I suspect a regular expression gone wild. (ETA: This commit looks like a likely culprit, but I'm not sure what's going on that might cause that particular behavior.)
ETA2: Heh. Thought so.
bash$ python
Type "help", "copyright", "credits" or "license" for more information.
>>> import re
>>> control_chars = re.compile('[\x00-\x08\x0b\0xc\x0e-\x1f]')
>>> text="This is some HTML with c's in it."
>>> control_chars.sub('',text)
"This is some HTML with 's in it."
ETA3: um, unit tests. Use them. Do yourself a favor. Pushing a bug to production that takes under a minute to locate from static inspection of the code? Embarrassing.
ETA4: ...though, in fairness, I can see how someone test-driving this code could easily have written a test that didn't catch this particular mistake.
ETA3: um, unit tests. Use them. Do yourself a favor. …

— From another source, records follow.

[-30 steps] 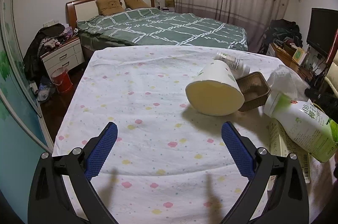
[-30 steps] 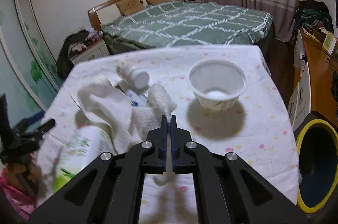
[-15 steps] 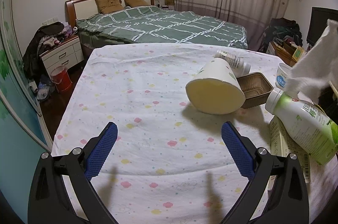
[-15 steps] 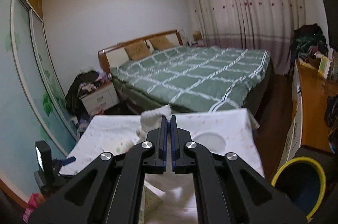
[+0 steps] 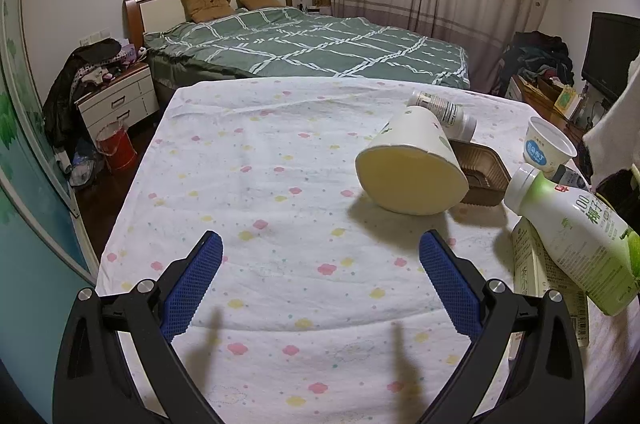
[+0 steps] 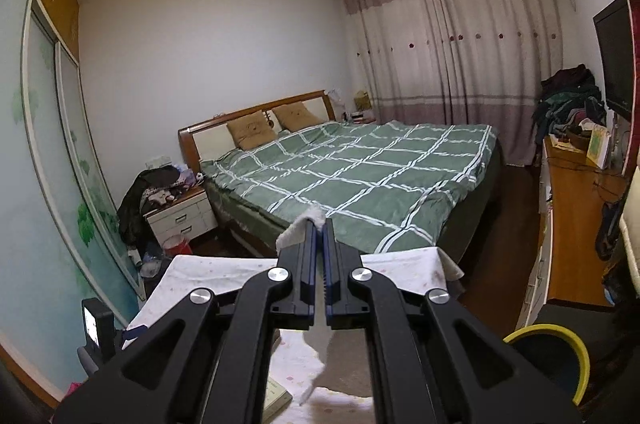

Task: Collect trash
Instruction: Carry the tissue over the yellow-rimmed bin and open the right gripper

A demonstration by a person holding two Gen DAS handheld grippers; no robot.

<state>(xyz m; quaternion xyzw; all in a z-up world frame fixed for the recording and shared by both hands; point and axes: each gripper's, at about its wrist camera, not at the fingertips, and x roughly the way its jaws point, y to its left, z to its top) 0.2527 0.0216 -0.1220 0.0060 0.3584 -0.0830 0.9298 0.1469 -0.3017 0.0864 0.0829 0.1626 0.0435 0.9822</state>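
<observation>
My right gripper (image 6: 318,224) is shut on a white tissue (image 6: 298,232), held high above the table; the rest of the tissue hangs below the jaws. The same tissue (image 5: 614,127) shows at the right edge of the left wrist view. My left gripper (image 5: 320,252) stands open low over the floral tablecloth (image 5: 260,191) with nothing between its fingers. Trash lies on the table's right side: a tipped paper bowl (image 5: 412,167), a brown tray (image 5: 482,175), a small white bottle (image 5: 442,111), a yogurt cup (image 5: 546,147), a green drink bottle (image 5: 576,236) and a flat carton (image 5: 536,272).
A yellow-rimmed bin (image 6: 560,356) stands on the floor at the lower right. Beyond the table are a green checked bed (image 6: 360,175), a white nightstand (image 5: 120,103), a red bucket (image 5: 116,147) and a wooden desk (image 6: 576,224) along the right wall.
My right gripper has risen and tipped up with the tissue, lifting it off the pile; the yogurt cup is now uncovered. The left gripper has stayed still.
</observation>
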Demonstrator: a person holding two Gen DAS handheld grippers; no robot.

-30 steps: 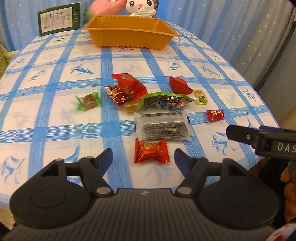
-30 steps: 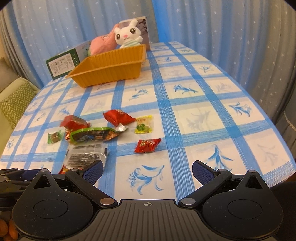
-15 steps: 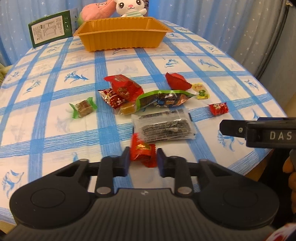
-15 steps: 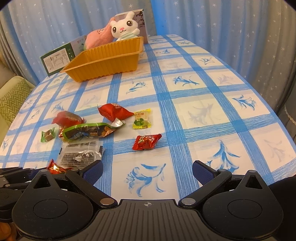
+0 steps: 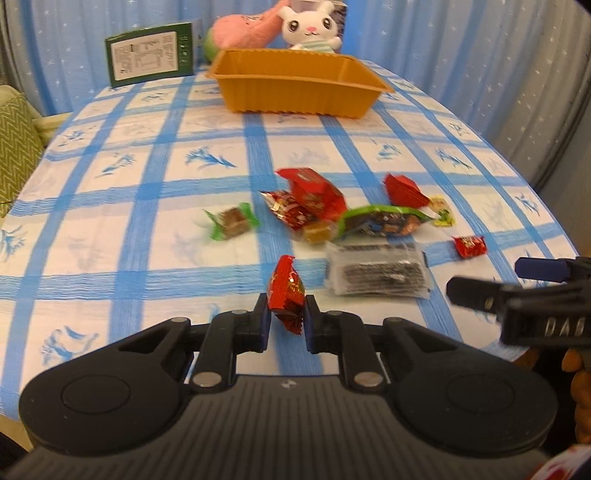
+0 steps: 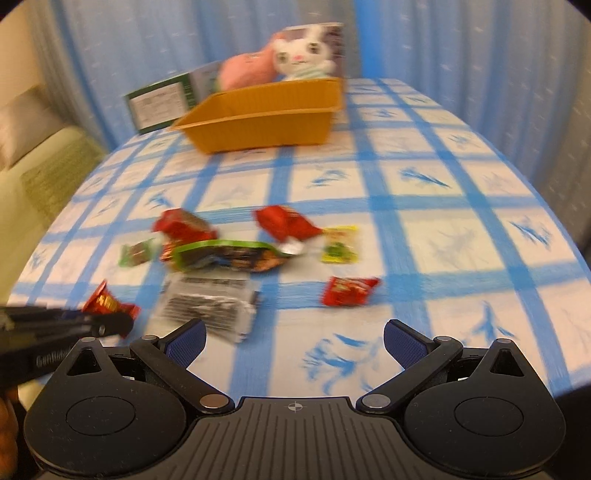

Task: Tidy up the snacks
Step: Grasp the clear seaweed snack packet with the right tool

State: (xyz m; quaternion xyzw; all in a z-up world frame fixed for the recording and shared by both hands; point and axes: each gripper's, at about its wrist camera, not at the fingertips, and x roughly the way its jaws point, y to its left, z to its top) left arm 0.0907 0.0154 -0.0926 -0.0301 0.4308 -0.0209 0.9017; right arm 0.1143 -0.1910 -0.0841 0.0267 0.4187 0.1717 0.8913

We agree completely. We inherited this code from Reddit, and we've spent multiple days trying to strap a workable unit testing framework onto it. As is often the case when you write the code first, strapping unit testing on later is hard.
We've basically given up on unit tests in this code base, but we'd love to be shown to be idiots on this one. Please take this opportunity to show us up by writing some example unit tests around any of our recent commits.
We have strapped Selenium tests on.
Code contributions are very very welcome.
As long as you're fixing regressions, how 'bout the whole "comments no longer showing up in IE7" that Silasbarta made a post on a few weeks ago?
edit: Seems to be fixed, thanks!
The regular expression is wrong: It has the term "\0xc" in it, when it should have had the term "\x0c"
So, instead of excluding the control character corresponding to ascii "0c", it excluded the letters "x" and "c".
Smoketoomuch: Yes, I saw your advert in the bolour supplement.
Bounder: The what?
Smoketoomuch: The bolour supplement.
Bounder: The colour supplement.
Smoketoomuch: Yes, I'm sorry, I can't say the letter 'B'.
Bounder: C?
Smoketoomuch: Yes, that's right. It's all due to a trauma I suffered when I was a sboolboy. I was attacked by a bat.
Bounder: A cat?
Smoketoomuch: No, a bat.
Bounder: Oh...can you say the letter 'K'?
Smoketoomuch: Oh, yes. Khaki, kind, kettle, Kipling, kipper, Kuwait, Keble Bollege Oxford.
Bounder: Yes, yes but why don't you use the letter 'K' instead of the letter 'C'?
Smoketoomuch: What, spell bolour with a 'K'?
Bounder: Yes!
Smoketoomuch: Kolour!
Oh, thank you! I never thought of that. What a silly bunt.
Luckily, the letter 'c' still shows up when I EDIT my posts, just not when I VIEW them. So the 'c's are still there, they're just not showing.
Yes, same symptoms. With the letters and the blockquotes.
EDIT: Also, it's not consistent for me even on this page. I can see the 'c' (letter after 'b') in "blockquotes" in your post that I replied to, and in a few other comments, including mine, but not in the original post.
Weird. My "c" (letter after b) appears for me in my comments, but no one else's does.
Also, "x" (letter before z) seems to be missing too. Xylophones?
It seems like the letters "c" and "x" are working, but were purged from the site at some point. Any new posts that contain them seem okay, but pre-purge posts are very much not so.
I don't know, they don't show up in the newest posts for me, but show up in any comments. I'm really curious why this is happening.
Information: I'm running the latest version of Firefox with NoScript enabled (lesswrong,com and viglink.com allowed) and things are rendering just fine for me.
All of a sudden the letter 'c' (the one after 'b', in case it doesn't render) is not showing up in articles on Less Wrong for me, in any browser, except in images. I see a 'c' in the word 'discussion' above, but not in the body text of posts like this one or this one. Is anybody else getting the same issue?